Parents used to point to me as a role model to their kids. I owe all of those parents a special apology. I want to say to them that I am truly sorry.
It's hard to admit that I need help, but I do. For 45 days, from the end of December to early February, I was in in-patient therapy, receiving guidance for the issues I'm facing. I have a long way to go, but I've taken my first steps in the right direction.
As I proceed, I understand people have questions. I understand the press wants to ask me for the details of the times I was unfaithful. I understand people want to know whether Elin and I will remain together. Please know that as far as I'm concerned, every one of these questions and answers is a matter between Elin and me. These are issues between a husband and wife.
Some people have made up things that never happened. They said that I used performance enhancing drugs. This is completely and utterly false. Some have written things about my family. Despite the damage that I have done, I still believe that it is right to shield my family from the public spotlight. They did not do these things. I did.
I have always tried to maintain a private space for my wife and children. They have been kept separate from my sponsors, and by my commercial endorsements. When my children were born, we only released photographs so that the paparazzi could not chase them. However, my behavior doesn't make it right for the media to follow my two and a half year old daughter to school, and report the location.
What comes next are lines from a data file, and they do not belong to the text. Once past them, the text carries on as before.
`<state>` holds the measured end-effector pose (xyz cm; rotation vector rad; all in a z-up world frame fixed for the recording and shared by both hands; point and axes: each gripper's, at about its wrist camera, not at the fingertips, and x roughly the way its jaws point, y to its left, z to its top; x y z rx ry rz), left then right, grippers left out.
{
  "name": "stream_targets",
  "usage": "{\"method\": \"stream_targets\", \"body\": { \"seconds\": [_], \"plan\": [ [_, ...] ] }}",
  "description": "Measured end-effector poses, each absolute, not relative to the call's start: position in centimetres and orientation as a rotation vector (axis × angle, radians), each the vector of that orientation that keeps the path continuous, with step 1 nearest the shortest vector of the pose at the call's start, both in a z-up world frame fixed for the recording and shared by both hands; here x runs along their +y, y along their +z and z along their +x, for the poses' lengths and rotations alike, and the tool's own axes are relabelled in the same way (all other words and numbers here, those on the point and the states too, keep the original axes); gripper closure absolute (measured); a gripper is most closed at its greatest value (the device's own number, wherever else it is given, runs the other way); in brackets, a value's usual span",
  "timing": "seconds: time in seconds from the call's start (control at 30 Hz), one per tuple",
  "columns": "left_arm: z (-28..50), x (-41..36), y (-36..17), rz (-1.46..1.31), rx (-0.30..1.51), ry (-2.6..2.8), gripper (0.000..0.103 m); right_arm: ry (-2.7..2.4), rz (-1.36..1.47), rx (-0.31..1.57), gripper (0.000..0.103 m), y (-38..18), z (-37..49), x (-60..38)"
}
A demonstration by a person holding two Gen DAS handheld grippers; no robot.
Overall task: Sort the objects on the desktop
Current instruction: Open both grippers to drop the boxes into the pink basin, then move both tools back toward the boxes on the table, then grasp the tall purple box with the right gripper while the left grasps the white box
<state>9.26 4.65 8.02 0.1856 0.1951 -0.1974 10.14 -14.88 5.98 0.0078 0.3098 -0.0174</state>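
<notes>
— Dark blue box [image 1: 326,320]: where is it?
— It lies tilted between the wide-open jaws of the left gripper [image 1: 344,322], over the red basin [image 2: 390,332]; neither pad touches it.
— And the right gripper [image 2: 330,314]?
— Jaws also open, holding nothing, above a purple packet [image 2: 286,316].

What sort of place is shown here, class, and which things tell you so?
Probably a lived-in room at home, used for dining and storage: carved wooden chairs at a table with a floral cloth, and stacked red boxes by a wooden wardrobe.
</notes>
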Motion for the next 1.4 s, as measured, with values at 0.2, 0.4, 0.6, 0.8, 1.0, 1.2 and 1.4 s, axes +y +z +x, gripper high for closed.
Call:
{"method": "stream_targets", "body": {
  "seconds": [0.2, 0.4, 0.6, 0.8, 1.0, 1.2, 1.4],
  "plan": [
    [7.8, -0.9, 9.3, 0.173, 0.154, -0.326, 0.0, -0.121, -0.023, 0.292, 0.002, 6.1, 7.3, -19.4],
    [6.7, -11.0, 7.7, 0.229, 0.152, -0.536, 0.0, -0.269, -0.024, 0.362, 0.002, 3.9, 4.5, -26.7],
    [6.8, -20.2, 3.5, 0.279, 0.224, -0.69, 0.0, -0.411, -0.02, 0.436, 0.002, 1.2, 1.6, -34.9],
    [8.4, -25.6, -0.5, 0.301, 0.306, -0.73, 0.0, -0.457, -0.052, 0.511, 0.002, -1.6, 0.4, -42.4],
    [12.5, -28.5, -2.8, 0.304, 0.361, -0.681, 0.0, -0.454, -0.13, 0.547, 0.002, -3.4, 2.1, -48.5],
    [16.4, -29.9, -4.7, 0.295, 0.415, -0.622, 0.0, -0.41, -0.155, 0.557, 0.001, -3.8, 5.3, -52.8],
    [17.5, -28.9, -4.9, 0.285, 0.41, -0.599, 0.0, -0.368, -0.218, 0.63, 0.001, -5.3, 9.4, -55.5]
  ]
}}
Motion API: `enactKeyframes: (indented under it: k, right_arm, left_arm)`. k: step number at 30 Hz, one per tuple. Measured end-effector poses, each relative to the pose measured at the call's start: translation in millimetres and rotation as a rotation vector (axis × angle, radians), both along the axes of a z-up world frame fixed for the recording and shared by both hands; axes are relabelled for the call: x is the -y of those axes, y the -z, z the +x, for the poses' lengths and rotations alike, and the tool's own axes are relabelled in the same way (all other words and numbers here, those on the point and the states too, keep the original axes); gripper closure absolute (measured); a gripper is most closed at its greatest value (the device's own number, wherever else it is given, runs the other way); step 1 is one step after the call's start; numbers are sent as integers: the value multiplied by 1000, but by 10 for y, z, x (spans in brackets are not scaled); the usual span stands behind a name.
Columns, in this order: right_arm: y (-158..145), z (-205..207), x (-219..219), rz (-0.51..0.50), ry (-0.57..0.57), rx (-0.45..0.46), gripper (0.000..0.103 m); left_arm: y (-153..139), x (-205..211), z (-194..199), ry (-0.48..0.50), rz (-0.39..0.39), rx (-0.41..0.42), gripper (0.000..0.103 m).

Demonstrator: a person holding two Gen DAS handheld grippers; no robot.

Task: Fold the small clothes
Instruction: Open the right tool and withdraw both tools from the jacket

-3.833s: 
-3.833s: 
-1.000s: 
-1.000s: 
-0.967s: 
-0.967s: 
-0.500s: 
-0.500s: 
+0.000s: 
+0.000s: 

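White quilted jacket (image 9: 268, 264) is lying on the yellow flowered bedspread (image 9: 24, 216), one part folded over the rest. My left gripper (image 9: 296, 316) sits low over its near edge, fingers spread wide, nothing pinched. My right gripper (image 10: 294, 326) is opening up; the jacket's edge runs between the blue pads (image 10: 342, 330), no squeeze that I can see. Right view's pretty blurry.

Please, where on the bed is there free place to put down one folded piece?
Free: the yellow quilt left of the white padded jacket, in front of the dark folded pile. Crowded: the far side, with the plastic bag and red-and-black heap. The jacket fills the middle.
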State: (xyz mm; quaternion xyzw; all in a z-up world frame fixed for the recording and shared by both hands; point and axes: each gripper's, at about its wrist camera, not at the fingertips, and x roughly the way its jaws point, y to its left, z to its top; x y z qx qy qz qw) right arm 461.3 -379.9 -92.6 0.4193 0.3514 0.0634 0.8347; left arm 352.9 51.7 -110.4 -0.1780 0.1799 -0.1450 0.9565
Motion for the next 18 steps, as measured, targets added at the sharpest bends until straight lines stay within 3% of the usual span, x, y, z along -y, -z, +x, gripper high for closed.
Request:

They staked out my wife, and they pursued my mom.
Whatever my wrongdoings, for the sake of my family, please leave my wife and kids alone.
Part of following this path, for me, is Buddhism, which my mother taught me at a young age. People probably don't realize it, but I was raised a Buddhist, and I actively practiced my faith in childhood, until I drifted away from it in recent years.
Buddhism teaches that a craving for things outside ourselves creates an unhappy and pointless search for security. It teaches me to stop following every impulse and to learn restraint. Obviously, I lost track of what I was taught.
I do plan to return to golf one day. I just don't know when that day will be. I don't rule out that it will be this year. When I do return, I need to make my behavior more respectful of the game."
Is Tiger's statement too little too late to save his public image? Should he have made it sooner? Sounds like the timing wasn't up to him. According to PGA Tour Commissioner Tom Finchem, timing was completely dictated by Tiger's sex rehab.
"This is the time frame that met with his rehab schedule, coming out for a little bit, being with his family a little bit, it just worked," Finchem told Good Morning America. "He needs to say how he feels about things, and how he's doing with what he set out to do."
Tiger's wife Elin did not appear at the conference.